**Your task:** Would you give the number of lines below in which the string "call" appears? Nothing else is needed.

**Dataset:**

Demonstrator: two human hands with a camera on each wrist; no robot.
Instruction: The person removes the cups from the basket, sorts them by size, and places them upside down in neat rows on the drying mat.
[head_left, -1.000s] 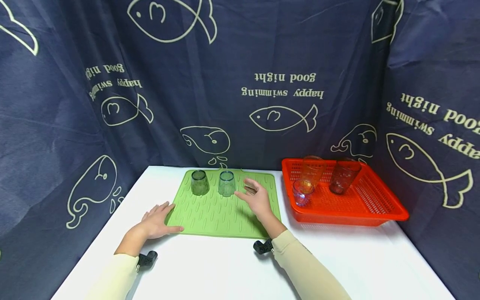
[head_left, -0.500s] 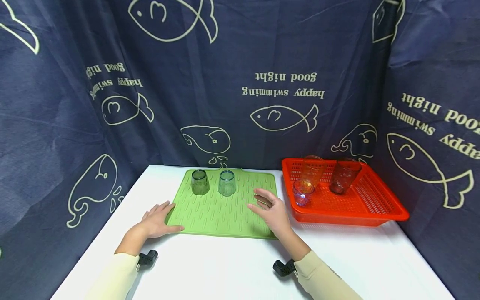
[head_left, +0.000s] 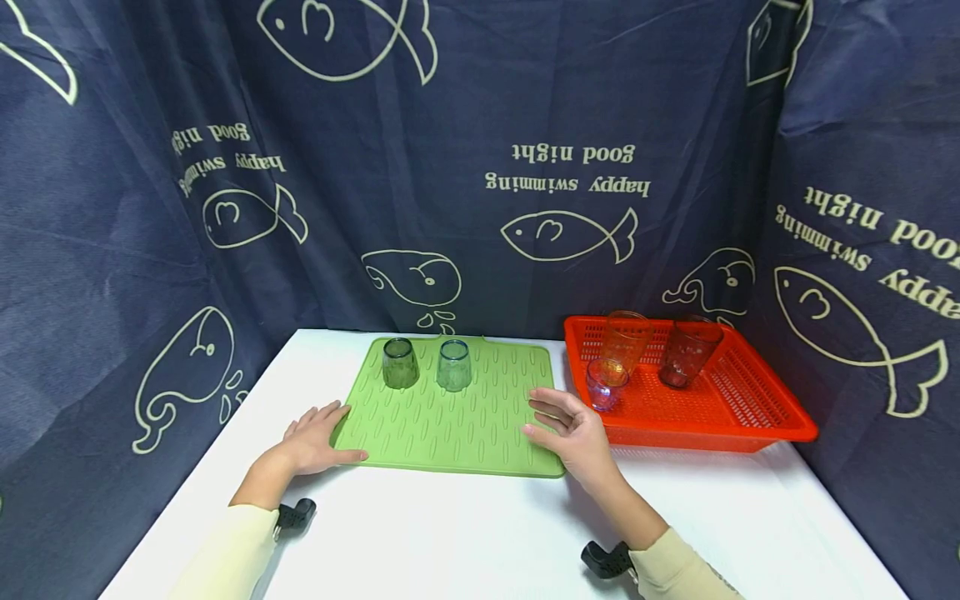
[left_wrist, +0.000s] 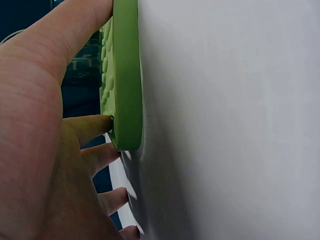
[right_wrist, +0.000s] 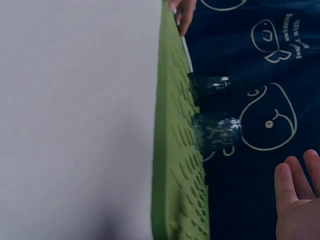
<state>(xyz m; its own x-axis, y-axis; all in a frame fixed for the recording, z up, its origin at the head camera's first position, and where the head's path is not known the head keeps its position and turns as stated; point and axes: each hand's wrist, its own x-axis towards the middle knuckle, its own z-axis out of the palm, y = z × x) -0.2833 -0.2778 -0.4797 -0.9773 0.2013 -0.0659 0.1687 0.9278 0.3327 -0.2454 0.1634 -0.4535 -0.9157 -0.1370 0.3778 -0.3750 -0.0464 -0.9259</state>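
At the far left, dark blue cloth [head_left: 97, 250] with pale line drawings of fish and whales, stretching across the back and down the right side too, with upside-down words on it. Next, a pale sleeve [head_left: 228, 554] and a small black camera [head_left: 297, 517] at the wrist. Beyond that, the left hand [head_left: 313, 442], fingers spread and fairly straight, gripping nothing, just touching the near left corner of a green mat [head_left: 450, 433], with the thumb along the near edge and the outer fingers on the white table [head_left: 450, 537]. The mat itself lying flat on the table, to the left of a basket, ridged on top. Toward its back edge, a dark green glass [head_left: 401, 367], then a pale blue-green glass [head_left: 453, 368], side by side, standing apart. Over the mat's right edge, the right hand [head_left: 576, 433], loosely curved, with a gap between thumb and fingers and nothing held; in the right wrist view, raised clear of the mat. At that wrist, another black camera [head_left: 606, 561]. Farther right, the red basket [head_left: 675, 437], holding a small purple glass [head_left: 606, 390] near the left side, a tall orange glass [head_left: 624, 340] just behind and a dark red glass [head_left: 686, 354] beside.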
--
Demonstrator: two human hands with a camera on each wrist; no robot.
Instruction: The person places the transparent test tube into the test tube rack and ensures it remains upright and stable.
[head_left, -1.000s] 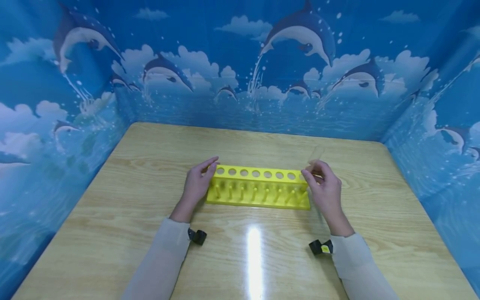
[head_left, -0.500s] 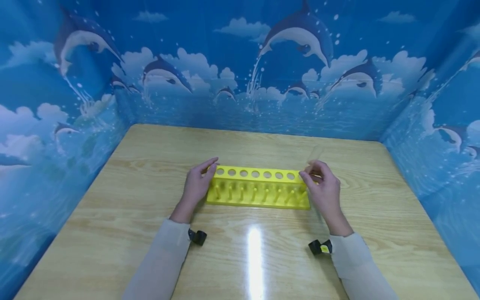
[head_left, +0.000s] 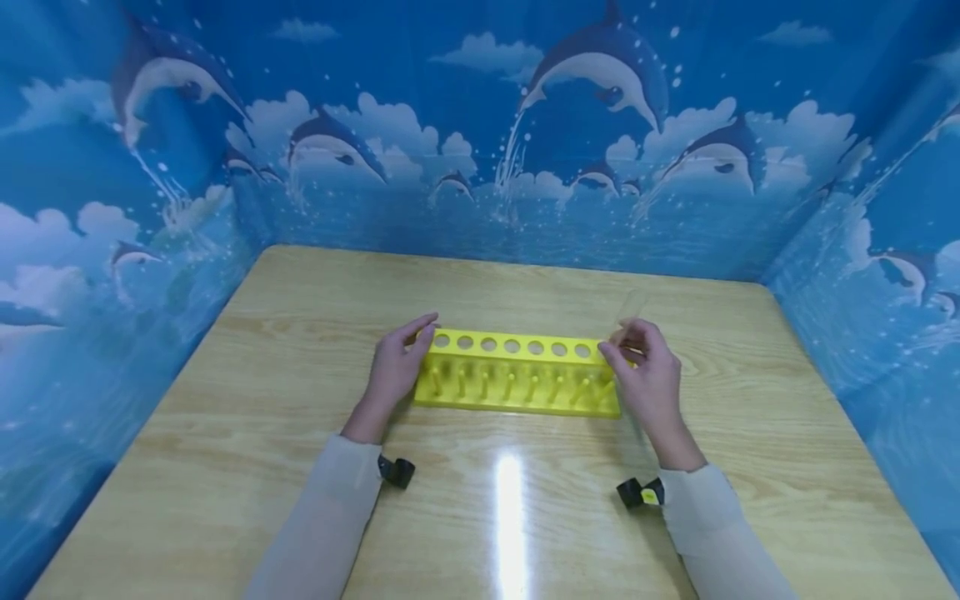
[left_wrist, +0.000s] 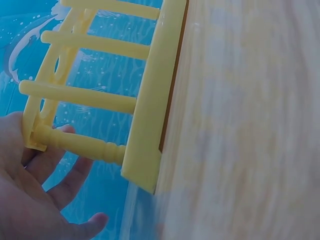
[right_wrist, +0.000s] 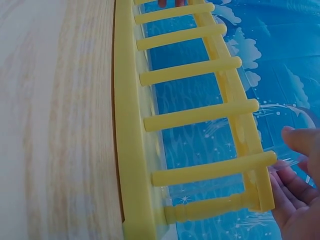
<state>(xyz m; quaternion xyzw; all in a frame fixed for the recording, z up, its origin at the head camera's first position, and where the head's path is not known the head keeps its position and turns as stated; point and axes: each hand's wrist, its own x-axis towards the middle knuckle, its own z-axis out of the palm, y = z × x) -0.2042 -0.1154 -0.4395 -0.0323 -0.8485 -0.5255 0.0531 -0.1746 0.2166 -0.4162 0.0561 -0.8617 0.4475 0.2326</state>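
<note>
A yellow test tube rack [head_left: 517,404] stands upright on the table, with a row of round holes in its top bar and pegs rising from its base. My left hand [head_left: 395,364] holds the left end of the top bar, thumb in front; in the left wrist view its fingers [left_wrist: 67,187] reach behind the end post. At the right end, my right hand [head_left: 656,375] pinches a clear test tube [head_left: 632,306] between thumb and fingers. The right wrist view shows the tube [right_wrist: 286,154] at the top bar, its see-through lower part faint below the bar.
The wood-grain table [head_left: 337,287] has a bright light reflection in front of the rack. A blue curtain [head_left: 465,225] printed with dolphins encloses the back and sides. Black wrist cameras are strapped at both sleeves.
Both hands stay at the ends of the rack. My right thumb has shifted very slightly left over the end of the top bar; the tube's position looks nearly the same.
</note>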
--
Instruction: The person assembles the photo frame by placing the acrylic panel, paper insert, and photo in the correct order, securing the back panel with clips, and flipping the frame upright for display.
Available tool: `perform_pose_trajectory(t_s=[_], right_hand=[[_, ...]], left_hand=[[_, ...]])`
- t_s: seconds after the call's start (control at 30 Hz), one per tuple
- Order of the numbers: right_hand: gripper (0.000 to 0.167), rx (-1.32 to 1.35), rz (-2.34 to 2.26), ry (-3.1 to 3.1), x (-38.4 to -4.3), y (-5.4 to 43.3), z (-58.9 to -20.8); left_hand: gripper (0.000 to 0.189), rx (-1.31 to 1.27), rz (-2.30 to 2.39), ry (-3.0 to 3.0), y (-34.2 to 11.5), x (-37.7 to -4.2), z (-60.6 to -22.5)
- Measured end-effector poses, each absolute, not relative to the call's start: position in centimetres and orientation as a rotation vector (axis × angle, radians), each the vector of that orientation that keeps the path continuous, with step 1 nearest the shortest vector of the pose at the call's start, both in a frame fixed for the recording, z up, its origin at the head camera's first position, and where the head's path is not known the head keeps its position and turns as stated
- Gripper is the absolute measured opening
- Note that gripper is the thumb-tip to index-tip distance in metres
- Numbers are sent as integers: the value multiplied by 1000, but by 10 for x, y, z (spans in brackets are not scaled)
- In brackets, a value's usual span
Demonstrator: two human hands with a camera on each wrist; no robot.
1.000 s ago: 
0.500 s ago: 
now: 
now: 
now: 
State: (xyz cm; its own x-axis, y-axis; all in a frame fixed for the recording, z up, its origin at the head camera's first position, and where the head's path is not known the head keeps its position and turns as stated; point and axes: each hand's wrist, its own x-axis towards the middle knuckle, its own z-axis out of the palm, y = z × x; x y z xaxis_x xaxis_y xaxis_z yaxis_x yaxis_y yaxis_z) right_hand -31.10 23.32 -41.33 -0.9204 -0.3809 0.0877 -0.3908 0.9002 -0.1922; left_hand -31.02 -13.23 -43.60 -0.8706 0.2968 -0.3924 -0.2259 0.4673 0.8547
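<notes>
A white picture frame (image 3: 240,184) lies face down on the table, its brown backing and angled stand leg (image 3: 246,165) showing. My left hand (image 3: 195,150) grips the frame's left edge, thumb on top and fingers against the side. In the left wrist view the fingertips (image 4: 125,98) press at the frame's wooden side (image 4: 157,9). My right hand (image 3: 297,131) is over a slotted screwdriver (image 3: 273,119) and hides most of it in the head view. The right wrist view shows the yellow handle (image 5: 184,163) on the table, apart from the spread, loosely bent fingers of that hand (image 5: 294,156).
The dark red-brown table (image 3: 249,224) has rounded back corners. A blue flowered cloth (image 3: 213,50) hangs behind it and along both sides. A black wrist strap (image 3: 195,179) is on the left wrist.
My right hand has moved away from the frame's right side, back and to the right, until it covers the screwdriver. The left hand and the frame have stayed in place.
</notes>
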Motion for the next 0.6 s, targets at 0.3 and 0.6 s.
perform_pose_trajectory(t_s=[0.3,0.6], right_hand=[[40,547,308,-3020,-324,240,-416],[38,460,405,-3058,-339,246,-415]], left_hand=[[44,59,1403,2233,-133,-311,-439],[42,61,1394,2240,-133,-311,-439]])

**Result of the task:** 2